## Work to complete
For the string "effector", state how many lines of the data hold it. Give nothing besides the number.
(Beginning of Source material)
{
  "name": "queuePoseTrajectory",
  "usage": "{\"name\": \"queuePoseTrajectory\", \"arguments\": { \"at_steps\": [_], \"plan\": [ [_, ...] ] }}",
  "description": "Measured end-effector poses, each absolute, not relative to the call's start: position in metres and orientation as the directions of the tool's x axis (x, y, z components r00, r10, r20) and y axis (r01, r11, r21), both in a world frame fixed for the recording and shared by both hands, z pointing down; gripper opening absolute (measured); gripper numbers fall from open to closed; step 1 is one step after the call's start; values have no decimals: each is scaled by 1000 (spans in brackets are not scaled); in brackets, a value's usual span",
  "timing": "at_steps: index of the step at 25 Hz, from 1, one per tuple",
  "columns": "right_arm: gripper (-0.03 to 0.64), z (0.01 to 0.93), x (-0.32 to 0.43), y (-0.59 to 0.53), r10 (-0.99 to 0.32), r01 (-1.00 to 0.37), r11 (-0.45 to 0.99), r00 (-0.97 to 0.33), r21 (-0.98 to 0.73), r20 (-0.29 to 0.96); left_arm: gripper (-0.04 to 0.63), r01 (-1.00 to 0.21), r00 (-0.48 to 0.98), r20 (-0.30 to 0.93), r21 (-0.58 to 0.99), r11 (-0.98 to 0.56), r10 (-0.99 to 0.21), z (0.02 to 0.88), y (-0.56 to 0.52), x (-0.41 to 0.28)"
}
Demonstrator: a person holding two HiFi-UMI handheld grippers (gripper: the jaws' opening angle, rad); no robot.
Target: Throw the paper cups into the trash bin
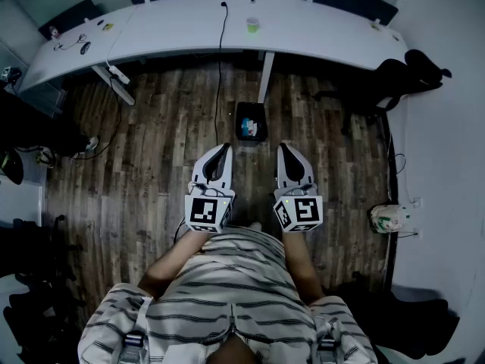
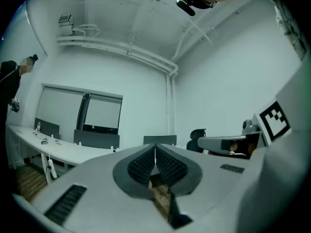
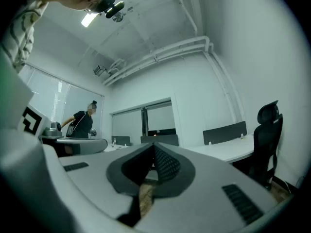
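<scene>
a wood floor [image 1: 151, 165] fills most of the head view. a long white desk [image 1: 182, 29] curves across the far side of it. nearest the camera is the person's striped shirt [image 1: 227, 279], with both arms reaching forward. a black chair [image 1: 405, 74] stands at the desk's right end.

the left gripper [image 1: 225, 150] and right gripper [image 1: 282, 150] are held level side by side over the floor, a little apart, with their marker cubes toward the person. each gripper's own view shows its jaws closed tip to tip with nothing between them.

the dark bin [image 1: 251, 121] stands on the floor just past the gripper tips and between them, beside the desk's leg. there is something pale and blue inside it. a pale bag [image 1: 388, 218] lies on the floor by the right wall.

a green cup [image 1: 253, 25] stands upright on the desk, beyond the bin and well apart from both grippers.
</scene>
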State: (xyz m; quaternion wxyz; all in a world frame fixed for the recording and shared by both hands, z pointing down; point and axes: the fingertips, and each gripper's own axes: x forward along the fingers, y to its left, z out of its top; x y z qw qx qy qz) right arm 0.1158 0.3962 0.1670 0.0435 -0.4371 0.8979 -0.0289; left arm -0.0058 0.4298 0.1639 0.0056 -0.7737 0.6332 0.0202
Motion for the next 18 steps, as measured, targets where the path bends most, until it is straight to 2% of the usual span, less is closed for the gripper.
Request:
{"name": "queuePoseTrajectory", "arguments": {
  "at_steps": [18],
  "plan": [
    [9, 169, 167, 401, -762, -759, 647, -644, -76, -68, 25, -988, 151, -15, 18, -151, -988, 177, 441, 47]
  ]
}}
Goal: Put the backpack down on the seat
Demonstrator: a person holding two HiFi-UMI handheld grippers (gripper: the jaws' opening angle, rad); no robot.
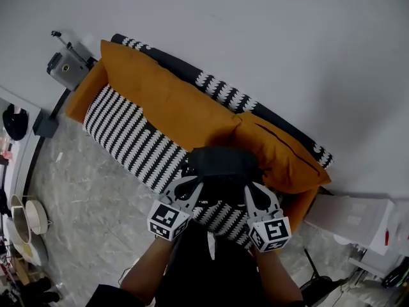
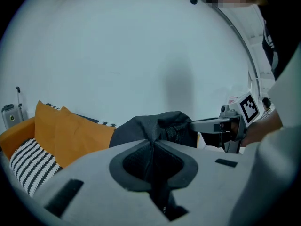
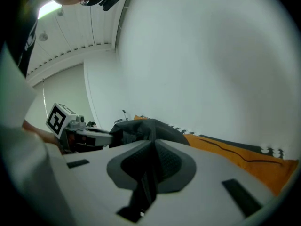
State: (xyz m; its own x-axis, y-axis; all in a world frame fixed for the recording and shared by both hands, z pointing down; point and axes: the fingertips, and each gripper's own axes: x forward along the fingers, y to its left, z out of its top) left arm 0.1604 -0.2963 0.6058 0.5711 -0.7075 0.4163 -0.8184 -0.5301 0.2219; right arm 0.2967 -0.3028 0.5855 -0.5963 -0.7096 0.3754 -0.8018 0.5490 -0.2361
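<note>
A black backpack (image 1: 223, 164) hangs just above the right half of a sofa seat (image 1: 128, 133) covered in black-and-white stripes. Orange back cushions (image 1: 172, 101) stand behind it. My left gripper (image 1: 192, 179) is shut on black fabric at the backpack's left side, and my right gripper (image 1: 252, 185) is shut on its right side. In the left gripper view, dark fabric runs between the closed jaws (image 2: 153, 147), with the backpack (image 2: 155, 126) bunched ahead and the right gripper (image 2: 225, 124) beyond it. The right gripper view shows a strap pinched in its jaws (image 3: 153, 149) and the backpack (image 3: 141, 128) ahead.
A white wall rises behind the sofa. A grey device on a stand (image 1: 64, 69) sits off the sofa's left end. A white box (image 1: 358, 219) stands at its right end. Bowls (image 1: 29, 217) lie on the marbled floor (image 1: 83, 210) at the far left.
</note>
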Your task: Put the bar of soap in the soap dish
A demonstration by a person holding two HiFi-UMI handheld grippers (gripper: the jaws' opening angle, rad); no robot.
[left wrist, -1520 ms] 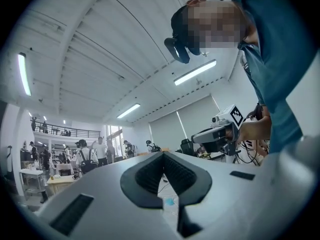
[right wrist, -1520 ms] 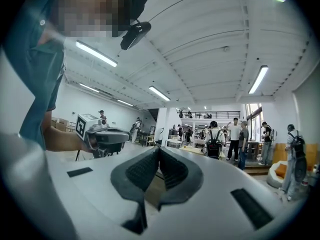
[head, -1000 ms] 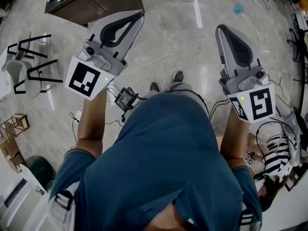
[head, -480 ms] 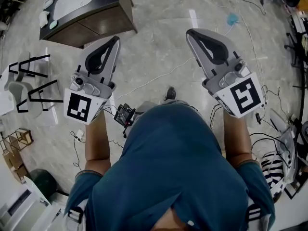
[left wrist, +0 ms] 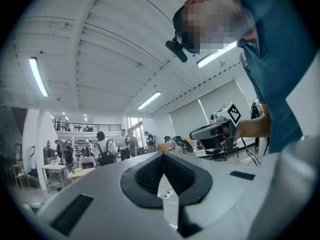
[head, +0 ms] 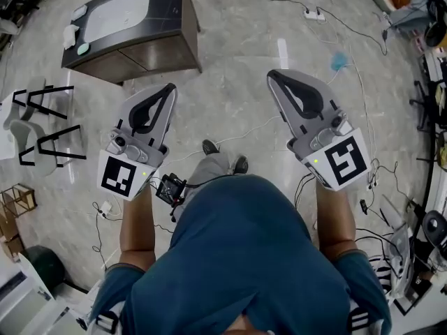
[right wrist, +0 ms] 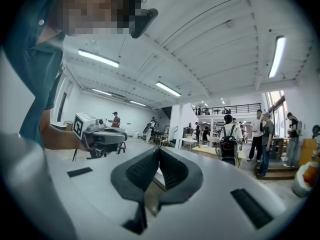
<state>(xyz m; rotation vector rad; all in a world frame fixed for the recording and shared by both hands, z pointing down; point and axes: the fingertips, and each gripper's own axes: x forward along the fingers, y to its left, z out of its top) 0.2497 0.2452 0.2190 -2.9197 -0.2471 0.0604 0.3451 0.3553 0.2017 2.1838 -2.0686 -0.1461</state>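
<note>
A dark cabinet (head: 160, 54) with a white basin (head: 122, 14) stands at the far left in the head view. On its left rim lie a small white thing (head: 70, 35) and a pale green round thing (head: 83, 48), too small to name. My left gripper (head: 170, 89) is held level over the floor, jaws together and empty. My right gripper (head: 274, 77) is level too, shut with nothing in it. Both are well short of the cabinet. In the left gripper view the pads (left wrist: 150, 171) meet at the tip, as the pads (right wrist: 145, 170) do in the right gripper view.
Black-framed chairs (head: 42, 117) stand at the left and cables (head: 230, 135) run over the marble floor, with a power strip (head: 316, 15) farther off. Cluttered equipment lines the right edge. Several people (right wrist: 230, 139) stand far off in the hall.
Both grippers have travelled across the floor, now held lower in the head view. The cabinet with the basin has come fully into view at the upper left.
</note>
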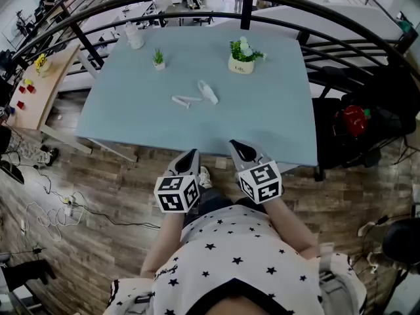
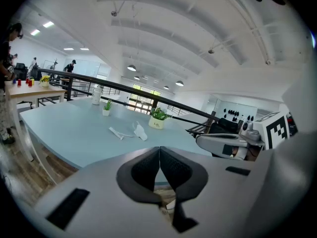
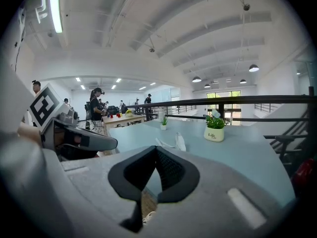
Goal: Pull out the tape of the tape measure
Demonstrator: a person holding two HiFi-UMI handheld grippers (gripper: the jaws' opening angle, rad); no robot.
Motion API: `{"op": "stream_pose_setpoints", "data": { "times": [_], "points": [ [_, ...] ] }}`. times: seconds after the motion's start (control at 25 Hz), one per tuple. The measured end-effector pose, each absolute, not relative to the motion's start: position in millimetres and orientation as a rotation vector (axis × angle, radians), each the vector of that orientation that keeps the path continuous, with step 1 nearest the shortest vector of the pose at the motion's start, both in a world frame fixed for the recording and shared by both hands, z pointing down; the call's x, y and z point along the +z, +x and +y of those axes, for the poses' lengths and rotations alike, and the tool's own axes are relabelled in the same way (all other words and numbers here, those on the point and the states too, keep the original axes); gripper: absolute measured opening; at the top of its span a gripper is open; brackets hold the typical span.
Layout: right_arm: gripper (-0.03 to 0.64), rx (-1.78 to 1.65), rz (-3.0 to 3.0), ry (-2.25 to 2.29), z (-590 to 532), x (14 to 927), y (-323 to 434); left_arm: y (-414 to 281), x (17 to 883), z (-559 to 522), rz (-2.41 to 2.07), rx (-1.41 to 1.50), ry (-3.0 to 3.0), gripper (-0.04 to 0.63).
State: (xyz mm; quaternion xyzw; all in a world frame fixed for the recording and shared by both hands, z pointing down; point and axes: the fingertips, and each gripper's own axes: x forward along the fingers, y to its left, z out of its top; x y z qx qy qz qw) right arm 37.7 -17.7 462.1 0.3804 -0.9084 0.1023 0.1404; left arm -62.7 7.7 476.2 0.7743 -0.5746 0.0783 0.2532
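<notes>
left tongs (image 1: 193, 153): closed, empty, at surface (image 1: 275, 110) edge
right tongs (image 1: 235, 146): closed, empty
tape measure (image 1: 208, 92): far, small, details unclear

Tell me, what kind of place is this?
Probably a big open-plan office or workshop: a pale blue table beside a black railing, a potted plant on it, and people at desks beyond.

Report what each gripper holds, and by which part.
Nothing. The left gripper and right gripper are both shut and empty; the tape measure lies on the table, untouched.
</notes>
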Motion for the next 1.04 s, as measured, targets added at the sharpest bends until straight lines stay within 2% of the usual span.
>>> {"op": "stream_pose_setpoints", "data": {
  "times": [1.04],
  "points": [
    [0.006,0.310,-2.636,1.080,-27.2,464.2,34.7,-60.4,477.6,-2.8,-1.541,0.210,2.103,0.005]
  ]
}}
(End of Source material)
## Task result
2